Quem é responsável dentro da empresa?

O papel regulamentar esclarece qual empresa é responsável – não quem na casa faz o trabalho. Uma divisão leve em três papéis tem dado provas e é replicável também por equipas pequenas:

  • Responsável técnico: gestão de produto ou compras – conhecem materiais, fornecedores e certificados e são, por isso, a fonte de verdade.
  • Responsável operacional: quem trata dos dados-mestre trata também do passaporte. Na maioria das equipas Shopify é a mesma pessoa que cria os produtos.
  • Responsável final: a gerência – a fiscalização do mercado dirige-se à empresa, não a um departamento.

O erro clássico é tratar o DPP como um projeto de TI. O software é a parte fácil; o estrangulamento são os dados dos fornecedores, e esses obtém-nos o departamento de compras, não o de desenvolvimento. Como isto decorre concretamente numa equipa pequena é descrito no roteiro para PME.

Três perguntas que esclarecem o seu papel

  1. A sua marca consta do produto? Sim → é fabricante. Fim da verificação.
  2. Importa mercadoria de um país fora da UE? Sim → é importador e na prática assume quase toda a responsabilidade pelo passaporte.
  3. Vende mercadoria de marcas alheias já presente na UE? Sim → é distribuidor: verificar e tornar acessível, mas não criar. Na venda à distância aplicam-se ainda requisitos próprios, explicados no guia O DPP no e-commerce.

Se se aplicar mais do que uma resposta – marca própria mais marcas alheias compradas na mesma loja, por exemplo –, vale o papel mais rigoroso por produto, e não globalmente para a empresa.

Este guia dá uma visão geral da repartição de responsabilidades ao abrigo do ESPR e do Regulamento das Baterias e não substitui aconselhamento jurídico no caso concreto. Os requisitos específicos por grupo de produtos são concretizados através de atos delegados.

O seu papel está esclarecido – agora a implementação

Se depois deste texto ficou em «fabricante» ou «importador», o trabalho a sério está pela frente: recolher dados por artigo e variante, validá-los face aos dados obrigatórios do regulamento aplicável e manter o passaporte publicado e atualizado.

É exatamente para isso que o software DPP da SolveDPP foi construído: importação de produtos e variantes diretamente do Shopify, pré-preenchimento por IA dos campos recorrentes, validação antes da publicação e páginas DPP alojadas com código QR para a etiqueta – a preços previsíveis.

Perguntas frequentes

Quem tem de criar o Passaporte Digital de Produto?

O fabricante, ou seja, a empresa que coloca pela primeira vez um produto no mercado único da UE sob o seu próprio nome ou marca. O decisivo não é quem produz, mas de quem é a marca que consta do produto.

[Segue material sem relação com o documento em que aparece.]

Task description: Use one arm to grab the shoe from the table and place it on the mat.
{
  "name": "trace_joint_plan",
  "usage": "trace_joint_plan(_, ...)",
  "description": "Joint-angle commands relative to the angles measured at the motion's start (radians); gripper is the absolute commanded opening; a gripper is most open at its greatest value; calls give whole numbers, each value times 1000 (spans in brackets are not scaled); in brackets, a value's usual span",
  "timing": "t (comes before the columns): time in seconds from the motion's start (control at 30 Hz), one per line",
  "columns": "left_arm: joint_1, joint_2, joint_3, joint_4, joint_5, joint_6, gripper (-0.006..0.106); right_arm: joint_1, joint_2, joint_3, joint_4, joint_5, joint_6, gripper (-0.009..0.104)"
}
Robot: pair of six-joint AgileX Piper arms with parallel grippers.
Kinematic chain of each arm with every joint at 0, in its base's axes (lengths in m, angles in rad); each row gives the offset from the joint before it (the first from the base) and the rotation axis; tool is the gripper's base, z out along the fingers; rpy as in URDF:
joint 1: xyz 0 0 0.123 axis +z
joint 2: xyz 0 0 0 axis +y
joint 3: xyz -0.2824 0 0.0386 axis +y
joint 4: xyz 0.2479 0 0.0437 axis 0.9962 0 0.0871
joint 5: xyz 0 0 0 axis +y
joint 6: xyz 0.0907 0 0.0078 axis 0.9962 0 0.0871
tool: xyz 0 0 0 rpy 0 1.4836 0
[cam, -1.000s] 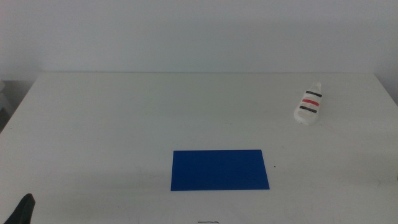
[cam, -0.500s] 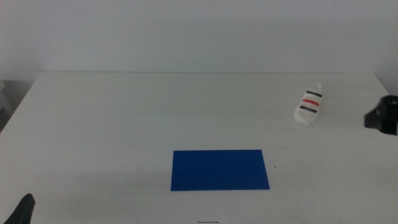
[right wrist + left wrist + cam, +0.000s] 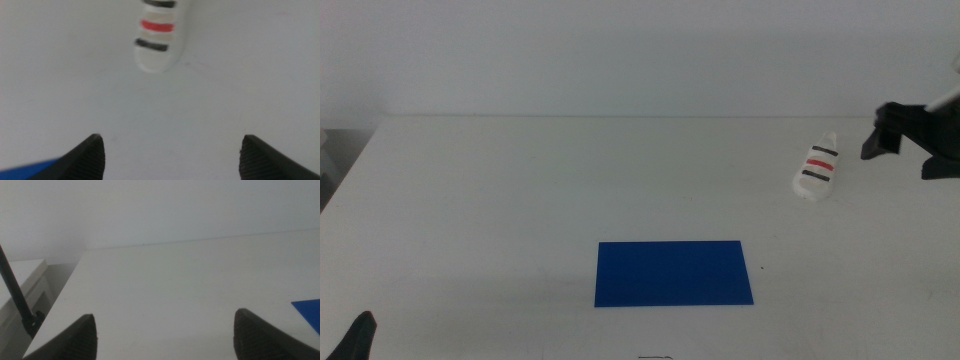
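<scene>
At the near left corner of the worktop (image 3: pixel 520 190), the left tool (image 3: pixel 360 338) waits low, its jaws spread wide and holding nothing. The mat (image 3: pixel 674 272) lies flat near the middle of the front half, dark blue. Well apart from it, toward the far right, the shoe (image 3: pixel 817 168) rests on the worktop, off the mat. Just right of the shoe hangs the right tool (image 3: pixel 910 135), jaws wide apart and empty, clear of the shoe.
</scene>
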Motion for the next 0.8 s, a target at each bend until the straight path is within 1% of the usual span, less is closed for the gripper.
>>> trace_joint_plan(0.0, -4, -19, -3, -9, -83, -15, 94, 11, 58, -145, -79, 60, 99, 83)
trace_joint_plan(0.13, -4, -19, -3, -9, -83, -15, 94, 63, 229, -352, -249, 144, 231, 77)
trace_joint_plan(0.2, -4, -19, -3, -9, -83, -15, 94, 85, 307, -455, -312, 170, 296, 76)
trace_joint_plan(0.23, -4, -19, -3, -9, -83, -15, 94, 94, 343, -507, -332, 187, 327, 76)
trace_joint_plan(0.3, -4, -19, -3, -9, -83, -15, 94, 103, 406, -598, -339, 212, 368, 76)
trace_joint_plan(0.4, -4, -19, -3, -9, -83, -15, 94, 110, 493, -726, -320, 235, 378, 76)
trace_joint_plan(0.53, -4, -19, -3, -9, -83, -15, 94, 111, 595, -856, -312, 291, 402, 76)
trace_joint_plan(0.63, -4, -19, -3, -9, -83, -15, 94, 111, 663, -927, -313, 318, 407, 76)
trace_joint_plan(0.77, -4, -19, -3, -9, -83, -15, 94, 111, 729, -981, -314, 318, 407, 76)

Importadores e distribuidores têm obrigações próprias e bastante menores, a não ser que assumam eles próprios o papel de fabricante.

Sou fabricante se vender com marca própria ou marca branca?

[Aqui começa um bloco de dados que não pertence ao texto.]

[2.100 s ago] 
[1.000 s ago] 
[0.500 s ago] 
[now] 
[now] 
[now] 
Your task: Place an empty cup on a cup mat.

Sim. Quem coloca um produto no mercado sob o seu próprio nome ou marca é fabricante em termos regulamentares, com todas as obrigações relativas ao passaporte de produto, mesmo que o fabrico esteja inteiramente a cargo de um fabricante contratado. O mesmo se aplica se alterar um produto já colocado no mercado de forma que afete a sua conformidade.

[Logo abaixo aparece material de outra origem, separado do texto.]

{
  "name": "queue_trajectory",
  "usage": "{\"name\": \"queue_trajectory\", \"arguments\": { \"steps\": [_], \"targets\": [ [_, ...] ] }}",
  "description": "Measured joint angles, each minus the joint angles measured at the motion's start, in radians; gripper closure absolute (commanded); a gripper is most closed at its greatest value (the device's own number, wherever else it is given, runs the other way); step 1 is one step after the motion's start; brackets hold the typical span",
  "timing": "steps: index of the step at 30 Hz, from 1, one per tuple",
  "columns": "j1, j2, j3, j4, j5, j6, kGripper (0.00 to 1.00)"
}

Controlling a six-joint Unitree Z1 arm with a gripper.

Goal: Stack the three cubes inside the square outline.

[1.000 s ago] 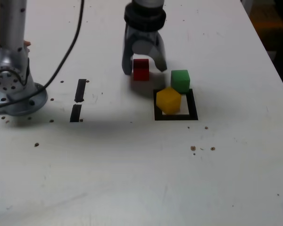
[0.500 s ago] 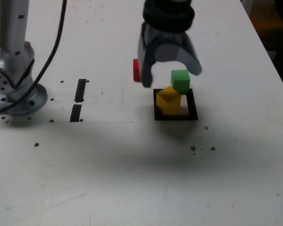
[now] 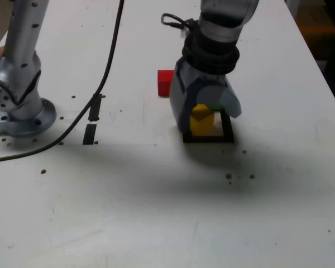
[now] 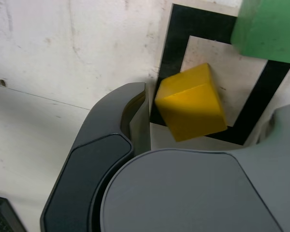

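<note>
1. At the far left of the exterior view stands the arm's round grey base (image 3: 19, 114) on the white table (image 3: 156, 212). A black cable (image 3: 103, 78) runs from it across the table.
2. Just right of the base, two short black tape strips (image 3: 92, 117) lie in a line, one nearer and one farther.
3. Further right, the red cube (image 3: 164, 82) sits alone on the table. It is outside the square outline (image 3: 207, 137), to its left and farther back.
4. Next comes the gripper (image 3: 205, 114). It hangs low over the square outline, pointing down.
5. Its two jaws are spread apart, one on each side of the yellow cube (image 3: 201, 120). In the wrist view there is a small gap between the left jaw and the yellow cube (image 4: 191, 102), so it is not pinching the cube.
6. The yellow cube sits on the table on the left side of the square outline (image 4: 176, 53). It is turned a bit and covers part of the black tape.
7. The green cube (image 4: 268, 29) is just behind the yellow one, on the far right edge of the outline. In the exterior view only a tiny bit of green (image 3: 216, 107) peeks out from behind the gripper.
8. No cube sits on top of another cube.
</note>
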Motion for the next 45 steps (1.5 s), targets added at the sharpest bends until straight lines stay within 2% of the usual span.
{"name": "queue_trajectory", "arguments": {
  "steps": [4, 9, 13, 18, 21, 25, 27, 30, 32, 36, 39, 40, 41, 43, 45],
  "targets": [
    [0.001, 0.018, 0.005, -0.009, -0.004, -0.005, 0.32],
    [0.013, 0.026, 0.024, -0.036, 0.003, -0.001, 0.56],
    [0.022, 0.012, 0.053, -0.065, 0.012, 0.000, 0.63],
    [0.026, 0.003, 0.059, -0.073, 0.019, 0.008, 0.78],
    [0.028, 0.003, 0.053, -0.058, 0.023, 0.024, 0.82],
    [0.029, -0.004, 0.023, 0.022, 0.031, 0.053, 0.85],
    [0.029, -0.033, 0.018, 0.070, 0.040, 0.062, 0.85],
    [0.029, -0.103, 0.056, 0.090, 0.046, 0.064, 0.85],
    [0.028, -0.153, 0.116, 0.073, 0.044, 0.064, 0.84],
    [0.027, -0.252, 0.261, -0.034, 0.016, 0.064, 0.84],
    [0.026, -0.294, 0.367, -0.124, 0.000, 0.064, 0.79],
    [0.026, -0.306, 0.414, -0.148, -0.004, 0.062, 0.72],
    [0.026, -0.320, 0.460, -0.161, -0.004, 0.056, 0.61],
    [0.026, -0.354, 0.502, -0.168, 0.002, 0.039, 0.28],
    [0.022, -0.386, 0.503, -0.178, 0.013, 0.024, 0.10]
  ]
}}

Que obrigações de DPP têm os distribuidores puros?

Os distribuidores não têm de criar o passaporte, mas antes de oferecerem um produto devem verificar que existe o passaporte exigido e que este é acessível aos clientes. Na venda à distância isso significa: o acesso já tem de estar disponível na oferta online. Quem tiver dúvidas quanto à conformidade não pode oferecer o produto.

Quem é responsável quando o fabricante está sediado fora da UE?

Nesse caso é necessário um operador económico estabelecido na UE que assuma as tarefas de conformidade – em regra o importador, um mandatário ou um prestador de serviços de execução de encomendas. Esta exigência decorre do artigo 4.º do Regulamento relativo à fiscalização do mercado (UE) 2019/1020. Sem esse ponto de contacto o produto não pode ser colocado no mercado.

Quem responde por informações erradas no passaporte de produto?

Perante a fiscalização do mercado responde o operador económico que colocou o produto no mercado – o fabricante ou o importador. O facto de os dados virem de um fornecedor não isenta: informações incorretas do fornecedor podem ser objeto de regresso contratual, mas a responsabilidade regulamentar permanece em quem colocou o produto no mercado.